### TASK INPUTS
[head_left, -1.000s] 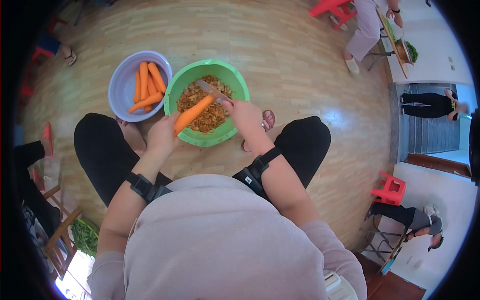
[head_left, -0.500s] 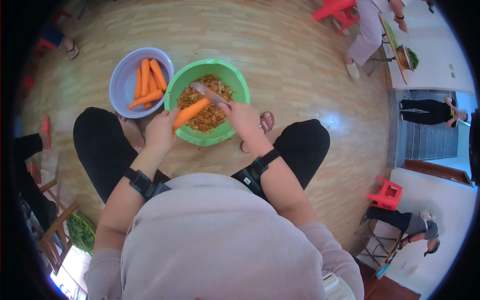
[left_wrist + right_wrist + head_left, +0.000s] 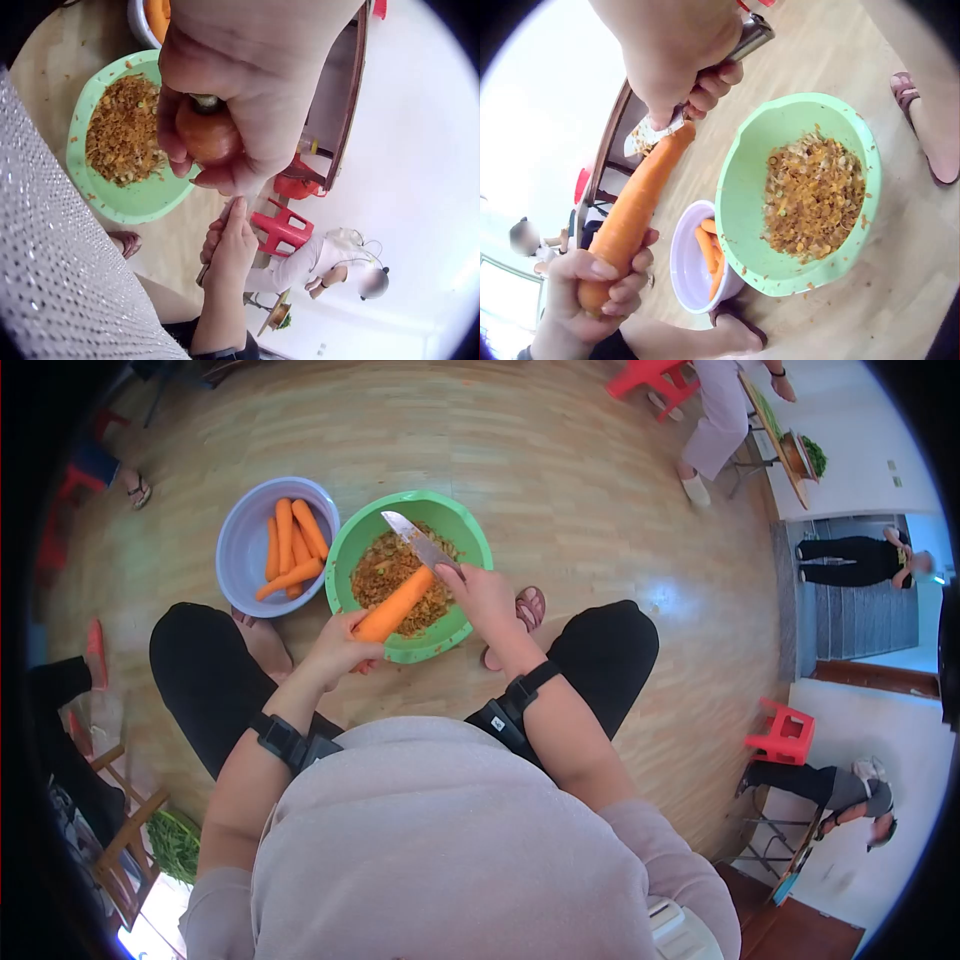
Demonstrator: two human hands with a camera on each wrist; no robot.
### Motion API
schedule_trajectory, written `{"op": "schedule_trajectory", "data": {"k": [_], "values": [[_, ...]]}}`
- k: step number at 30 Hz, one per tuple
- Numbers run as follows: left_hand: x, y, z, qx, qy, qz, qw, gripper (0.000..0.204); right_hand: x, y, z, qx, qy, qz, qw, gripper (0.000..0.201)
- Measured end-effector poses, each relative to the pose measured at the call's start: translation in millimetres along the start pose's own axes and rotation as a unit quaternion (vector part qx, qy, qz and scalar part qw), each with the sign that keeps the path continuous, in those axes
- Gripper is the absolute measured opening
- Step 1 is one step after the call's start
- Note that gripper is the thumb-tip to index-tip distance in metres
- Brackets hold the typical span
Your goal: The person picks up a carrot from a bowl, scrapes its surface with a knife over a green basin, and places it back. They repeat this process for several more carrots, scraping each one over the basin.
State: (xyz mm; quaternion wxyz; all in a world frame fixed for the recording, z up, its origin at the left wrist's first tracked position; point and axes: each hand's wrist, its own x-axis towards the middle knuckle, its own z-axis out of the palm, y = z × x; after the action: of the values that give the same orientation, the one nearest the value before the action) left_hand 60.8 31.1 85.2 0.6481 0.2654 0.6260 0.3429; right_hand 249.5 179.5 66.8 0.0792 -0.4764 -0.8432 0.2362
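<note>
My left hand (image 3: pixel 338 650) grips a carrot (image 3: pixel 395 607) round its thick end; the stem stub shows between the fingers in the left wrist view. My right hand (image 3: pixel 482 598) holds a knife (image 3: pixel 418 542) by its metal handle (image 3: pixel 751 37). The blade lies at the carrot's narrow tip, with orange bits stuck to it in the right wrist view. Below both hands stands a green basin (image 3: pixel 468 532) holding a heap of chopped orange and pale pieces (image 3: pixel 815 199). Left of it, touching or nearly so, is a lavender basin (image 3: pixel 232 560) with several whole carrots (image 3: pixel 287 540).
My sandalled foot (image 3: pixel 530 608) and black-trousered knees flank the basins on the wooden floor. Red stools (image 3: pixel 780 732) and people by tables stand at the right. Another person (image 3: pixel 860 563) is near a stairway. A wooden chair (image 3: pixel 130 840) and leafy greens (image 3: pixel 175 843) are at lower left.
The knife blade has swung more upright, its tip towards the basin's far rim. The left hand has turned and moved slightly lower with the carrot. The whole view has shifted a little.
</note>
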Motion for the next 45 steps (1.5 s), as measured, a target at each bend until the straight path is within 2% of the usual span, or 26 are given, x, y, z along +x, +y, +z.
{"op": "schedule_trajectory", "data": {"k": [3, 7, 10, 12, 16, 18, 22, 25, 27, 30, 35, 37, 39, 40, 42, 45], "values": [[0, -5, 2, -0.056, -0.007, -0.002, 0.998, 0.039, 2, 14, 4, -0.047, 0.014, 0.034, 0.998, 0.051], [-1, 0, -1, -0.144, -0.001, 0.01, 0.99, 0.037, 4, 12, -1, -0.04, 0.013, 0.061, 0.997, 0.051], [-1, -1, 0, -0.161, -0.002, -0.004, 0.987, 0.036, 4, 4, -9, -0.002, 0.007, 0.088, 0.996, 0.05], [0, -3, -1, -0.164, -0.009, -0.006, 0.986, 0.035, 2, -2, -9, 0.04, 0.024, 0.018, 0.999, 0.05], [1, -4, 0, -0.203, -0.029, -0.006, 0.979, 0.036, 2, -1, 0, 0.01, 0.019, 0.015, 1.0, 0.051], [-3, -1, 1, -0.204, -0.052, -0.007, 0.978, 0.037, 6, 13, 4, -0.052, 0.032, 0.051, 0.997, 0.05], [-3, 5, 0, -0.243, -0.089, 0.015, 0.966, 0.04, 6, 9, 1, -0.036, 0.072, 0.042, 0.996, 0.049], [-5, 6, 2, -0.257, -0.061, -0.006, 0.964, 0.041, 5, -3, -8, -0.025, 0.07, 0.066, 0.995, 0.049], [-5, 5, 2, -0.254, -0.068, -0.004, 0.965, 0.043, 4, -8, -8, 0.035, 0.076, 0.014, 0.996, 0.049], [-6, 10, 1, -0.265, -0.085, -0.006, 0.961, 0.046, 1, -12, 2, 0.035, 0.052, -0.008, 0.998, 0.048], [-9, 10, 0, -0.304, -0.129, 0.008, 0.944, 0.051, 5, 8, 8, 0.009, 0.083, 0.06, 0.995, 0.048], [-8, 10, 0, -0.331, -0.108, -0.015, 0.937, 0.054, 7, 4, -1, -0.015, 0.079, 0.064, 0.995, 0.048], [-9, 11, 1, -0.341, -0.106, -0.013, 0.934, 0.053, 5, -3, -9, 0.019, 0.079, 0.085, 0.993, 0.048], [-10, 11, 1, -0.346, -0.106, -0.012, 0.932, 0.051, 3, -7, -9, 0.019, 0.075, 0.084, 0.993, 0.048], [-11, 12, 2, -0.344, -0.109, -0.007, 0.932, 0.05, 1, -14, -10, 0.043, 0.095, -0.003, 0.995, 0.047], [-8, 13, 3, -0.308, -0.102, 0.005, 0.946, 0.046, -2, -21, -9, 0.029, 0.074, -0.028, 0.996, 0.045]]}}
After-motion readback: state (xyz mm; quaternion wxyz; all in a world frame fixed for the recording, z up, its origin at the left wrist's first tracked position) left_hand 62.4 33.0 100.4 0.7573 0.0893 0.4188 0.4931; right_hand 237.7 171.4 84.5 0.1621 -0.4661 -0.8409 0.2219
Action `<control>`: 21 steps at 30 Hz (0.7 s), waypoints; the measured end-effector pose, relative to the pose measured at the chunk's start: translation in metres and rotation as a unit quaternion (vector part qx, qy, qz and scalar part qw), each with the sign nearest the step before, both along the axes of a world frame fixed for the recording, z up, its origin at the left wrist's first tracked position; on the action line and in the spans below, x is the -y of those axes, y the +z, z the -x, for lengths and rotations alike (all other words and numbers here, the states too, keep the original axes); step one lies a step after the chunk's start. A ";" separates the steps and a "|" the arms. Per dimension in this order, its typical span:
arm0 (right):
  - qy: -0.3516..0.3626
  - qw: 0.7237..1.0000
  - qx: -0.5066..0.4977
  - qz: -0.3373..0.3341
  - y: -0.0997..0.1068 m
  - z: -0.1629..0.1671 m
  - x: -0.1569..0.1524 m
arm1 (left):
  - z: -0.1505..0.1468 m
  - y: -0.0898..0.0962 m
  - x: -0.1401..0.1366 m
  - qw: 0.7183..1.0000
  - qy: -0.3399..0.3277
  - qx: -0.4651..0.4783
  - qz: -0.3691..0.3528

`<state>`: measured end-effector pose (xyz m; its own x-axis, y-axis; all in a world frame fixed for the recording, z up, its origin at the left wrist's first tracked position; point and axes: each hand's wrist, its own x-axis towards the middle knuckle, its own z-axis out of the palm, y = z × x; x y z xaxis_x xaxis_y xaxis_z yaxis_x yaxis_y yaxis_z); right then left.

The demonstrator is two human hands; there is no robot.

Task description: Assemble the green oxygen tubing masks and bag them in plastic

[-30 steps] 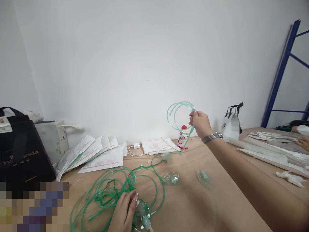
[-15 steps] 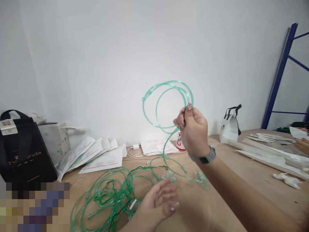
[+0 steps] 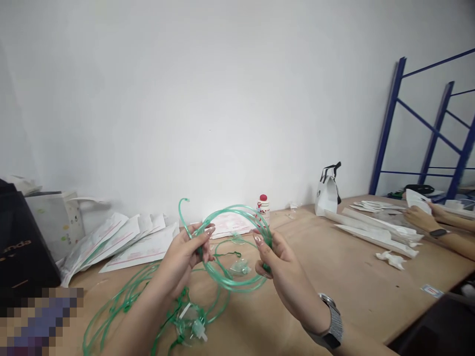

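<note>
1) Spreads across the back as a plain white wall (image 3: pixel 208 89), marked near the middle by a tiny dark speck (image 3: pixel 210 130)
2) Runs along the wall's foot as a brown-topped table (image 3: pixel 319 257), reaching a straight edge at lower right
3) Rises at right as a blue metal rack (image 3: pixel 437 132) with level and slanting bars
4) Lights the wall softly, shadows the table faintly
</note>
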<state>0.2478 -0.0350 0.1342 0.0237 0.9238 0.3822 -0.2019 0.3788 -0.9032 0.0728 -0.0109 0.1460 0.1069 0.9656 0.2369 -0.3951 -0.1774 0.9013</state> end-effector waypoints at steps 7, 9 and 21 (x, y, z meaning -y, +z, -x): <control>0.020 0.993 0.108 0.037 -0.020 -0.021 -0.012 | -0.012 -0.010 0.019 0.970 -0.096 -0.222 0.019; 0.031 0.990 0.128 0.046 -0.024 -0.026 -0.020 | -0.013 -0.014 0.023 0.966 -0.148 -0.213 0.017; 0.085 0.971 0.213 0.060 -0.031 -0.036 -0.041 | 0.001 -0.038 0.031 0.963 -0.238 -0.121 0.034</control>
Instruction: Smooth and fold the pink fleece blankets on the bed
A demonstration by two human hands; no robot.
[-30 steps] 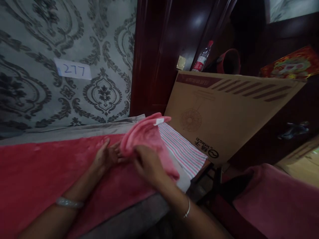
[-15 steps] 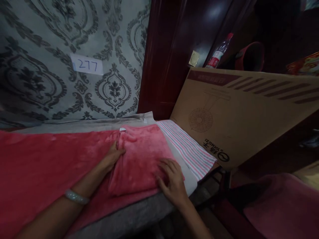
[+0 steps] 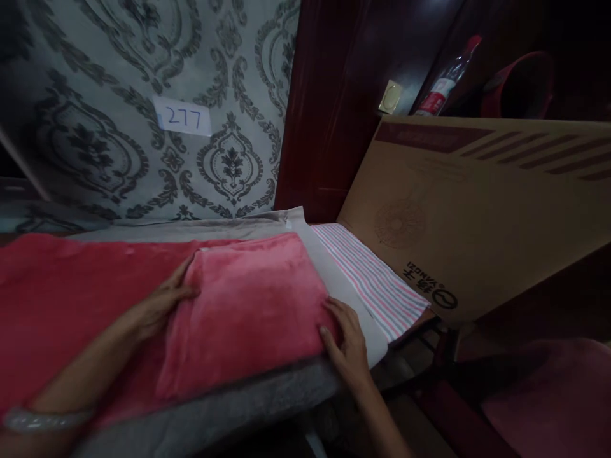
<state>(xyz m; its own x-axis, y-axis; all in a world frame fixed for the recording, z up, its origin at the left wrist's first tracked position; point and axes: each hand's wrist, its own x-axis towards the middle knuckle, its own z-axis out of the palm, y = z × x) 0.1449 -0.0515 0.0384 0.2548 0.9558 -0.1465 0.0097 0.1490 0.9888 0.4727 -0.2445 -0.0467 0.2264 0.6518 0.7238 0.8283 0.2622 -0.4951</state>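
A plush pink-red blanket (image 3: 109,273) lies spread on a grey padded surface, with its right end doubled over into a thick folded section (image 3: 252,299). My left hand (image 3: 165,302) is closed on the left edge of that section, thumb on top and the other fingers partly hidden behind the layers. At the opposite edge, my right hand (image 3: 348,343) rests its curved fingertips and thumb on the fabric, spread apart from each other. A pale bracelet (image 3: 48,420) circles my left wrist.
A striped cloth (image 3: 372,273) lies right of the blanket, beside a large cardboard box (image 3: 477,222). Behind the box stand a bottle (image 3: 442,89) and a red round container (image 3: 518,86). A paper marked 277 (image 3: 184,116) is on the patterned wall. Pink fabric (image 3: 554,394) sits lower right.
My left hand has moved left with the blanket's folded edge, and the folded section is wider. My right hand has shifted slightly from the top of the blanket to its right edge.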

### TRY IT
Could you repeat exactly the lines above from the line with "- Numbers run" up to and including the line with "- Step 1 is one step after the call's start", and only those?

### SOLVED PROBLEM
- Numbers run as follows: left_hand: x, y, z, qx, qy, qz, qw, gripper (0.000..0.204); right_hand: x, y, z, qx, qy, qz, qw, gripper (0.000..0.201)
- Measured end-effector poses, each relative to the pose measured at the call's start: translation in millimetres along the start pose's own axes and rotation as a unit quaternion (vector part qx, qy, qz and scalar part qw), each with the sign that keeps the path continuous, in those axes
- Gripper is the absolute measured opening
- Step 1 is one step after the call's start

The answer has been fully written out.